Your goal: Write out, word for word, only the data from its first line to the line containing "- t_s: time".

Data excerpt:
□ □ □ □ □ □ □

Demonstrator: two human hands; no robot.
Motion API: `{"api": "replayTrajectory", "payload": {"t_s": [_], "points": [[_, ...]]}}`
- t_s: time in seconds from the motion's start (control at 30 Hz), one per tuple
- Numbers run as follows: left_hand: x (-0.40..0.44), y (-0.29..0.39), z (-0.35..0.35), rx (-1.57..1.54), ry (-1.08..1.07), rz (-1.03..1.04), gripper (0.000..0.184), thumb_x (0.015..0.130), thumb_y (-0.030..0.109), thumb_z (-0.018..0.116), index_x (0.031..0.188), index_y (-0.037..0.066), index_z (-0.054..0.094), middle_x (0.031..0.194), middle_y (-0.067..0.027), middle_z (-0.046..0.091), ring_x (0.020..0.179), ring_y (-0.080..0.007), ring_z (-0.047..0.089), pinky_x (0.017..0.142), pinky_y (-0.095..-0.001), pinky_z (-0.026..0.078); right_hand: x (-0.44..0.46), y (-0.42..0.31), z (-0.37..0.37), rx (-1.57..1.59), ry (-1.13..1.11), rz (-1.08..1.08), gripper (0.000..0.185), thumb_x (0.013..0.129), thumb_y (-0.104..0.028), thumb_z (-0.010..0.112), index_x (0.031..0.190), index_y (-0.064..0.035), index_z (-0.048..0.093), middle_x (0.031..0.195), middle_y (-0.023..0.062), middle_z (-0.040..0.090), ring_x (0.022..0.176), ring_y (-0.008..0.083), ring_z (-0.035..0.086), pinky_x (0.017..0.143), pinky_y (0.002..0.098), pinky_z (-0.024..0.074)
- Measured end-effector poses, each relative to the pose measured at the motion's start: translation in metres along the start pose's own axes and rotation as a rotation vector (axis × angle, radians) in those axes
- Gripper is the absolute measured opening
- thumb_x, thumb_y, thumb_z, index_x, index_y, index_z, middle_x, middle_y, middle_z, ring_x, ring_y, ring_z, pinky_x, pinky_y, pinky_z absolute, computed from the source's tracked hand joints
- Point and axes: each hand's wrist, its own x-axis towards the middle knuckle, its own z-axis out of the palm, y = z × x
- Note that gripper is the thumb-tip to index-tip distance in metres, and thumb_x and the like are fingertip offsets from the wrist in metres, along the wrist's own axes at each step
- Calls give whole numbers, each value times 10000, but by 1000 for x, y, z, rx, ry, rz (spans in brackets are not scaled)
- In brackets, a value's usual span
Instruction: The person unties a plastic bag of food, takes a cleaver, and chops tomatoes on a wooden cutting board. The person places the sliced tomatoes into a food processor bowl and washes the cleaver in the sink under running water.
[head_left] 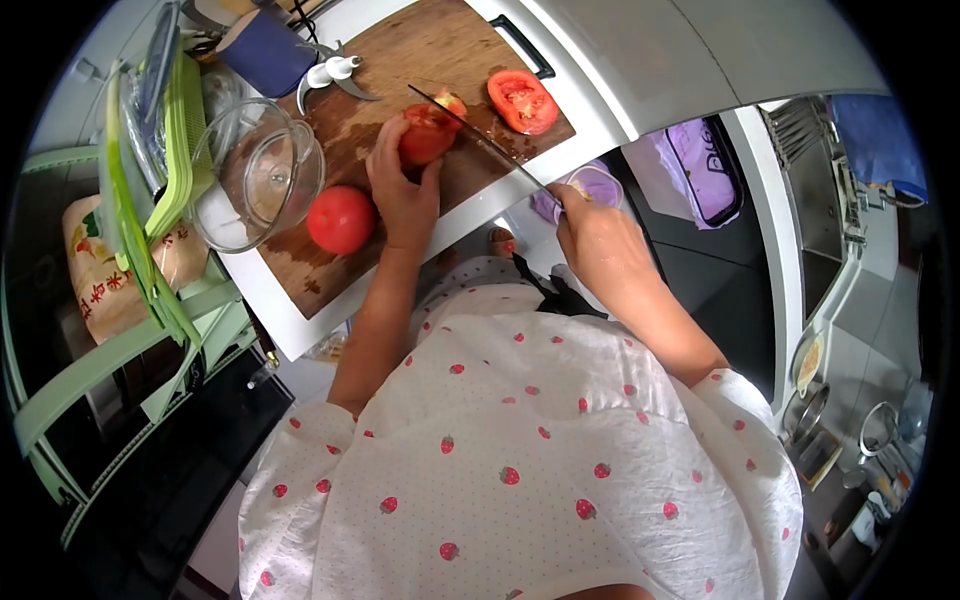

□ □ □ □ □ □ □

Answer section:
Demonstrator: two human hands; no robot.
Motion API: `{"api": "replayTrajectory", "payload": {"t_s": [_], "points": [[_, ...]]}}`
- t_s: time in seconds from the motion's start (control at 30 Hz), one per tuple

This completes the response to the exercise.